I. Le rejet de l’exception de disproportion manifeste
La disproportion manifeste s’apprécie au regard des biens et revenus de la caution lors de la souscription de son engagement. Le tribunal a estimé que la caution n’établissait pas le caractère manifestement disproportionné de ses obligations.
Le tribunal a rappelé que la charge de la preuve de la disproportion incombe à la caution. Cette dernière a produit des éléments sur sa situation patrimoniale, incluant un bien immobilier vendu 330 000 euros. Le juge a considéré que la surface financière globale de la caution, estimée à plus de 409 000 euros, rendait ses engagements de 17 537,50 et 23 000 euros non disproportionnés. En conséquence, la demande d’inopposabilité a été rejetée.
II. Le rejet des demandes subsidiaires de la caution
La caution ne peut davantage obtenir réparation pour un manquement au devoir de mise en garde ni bénéficier de délais de paiement. Le tribunal a examiné ces prétentions et les a écartées.

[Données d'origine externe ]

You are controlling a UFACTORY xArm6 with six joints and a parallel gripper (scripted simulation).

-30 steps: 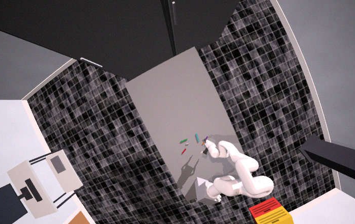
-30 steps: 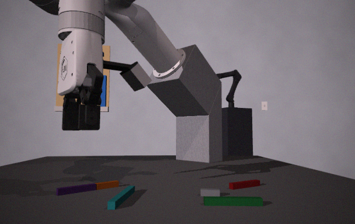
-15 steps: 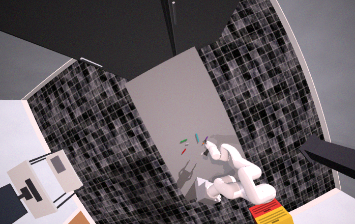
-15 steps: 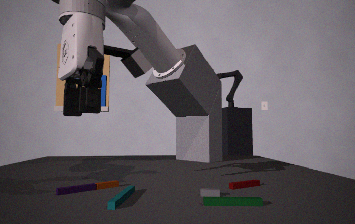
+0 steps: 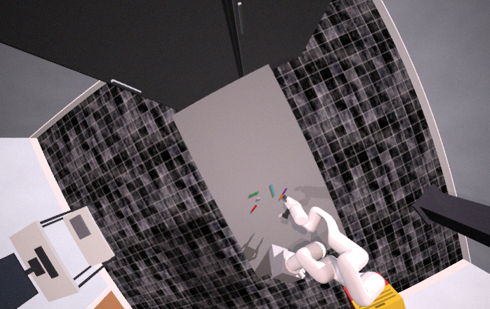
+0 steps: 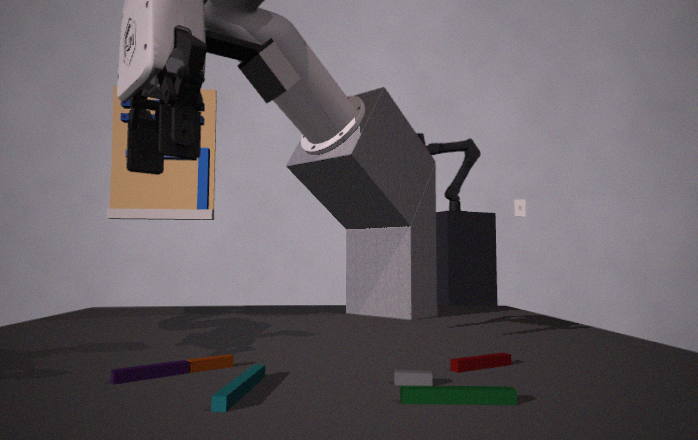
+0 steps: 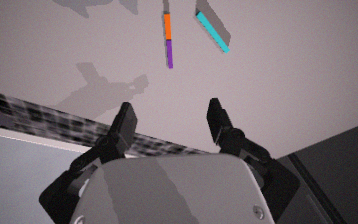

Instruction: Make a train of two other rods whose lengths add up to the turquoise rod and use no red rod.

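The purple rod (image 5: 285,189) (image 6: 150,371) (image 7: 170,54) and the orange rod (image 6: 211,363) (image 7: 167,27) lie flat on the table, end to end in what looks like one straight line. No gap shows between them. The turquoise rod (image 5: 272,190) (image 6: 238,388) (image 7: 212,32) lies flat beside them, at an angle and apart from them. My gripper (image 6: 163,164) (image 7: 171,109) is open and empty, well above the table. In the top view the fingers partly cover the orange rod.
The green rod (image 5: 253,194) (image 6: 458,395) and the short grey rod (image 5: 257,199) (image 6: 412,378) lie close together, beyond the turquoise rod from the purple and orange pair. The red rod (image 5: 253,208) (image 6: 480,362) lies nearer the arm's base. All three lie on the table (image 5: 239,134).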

Le tribunal a jugé que la caution était avertie en raison de son expérience de dirigeant depuis 2006. Il a également relevé l’absence de complexité des prêts à taux fixe, excluant tout devoir de mise en garde. Par ailleurs, la demande de délais de paiement a été rejetée, la caution n’apportant aucun élément sur ses difficultés financières actuelles, manquant ainsi à son obligation de preuve.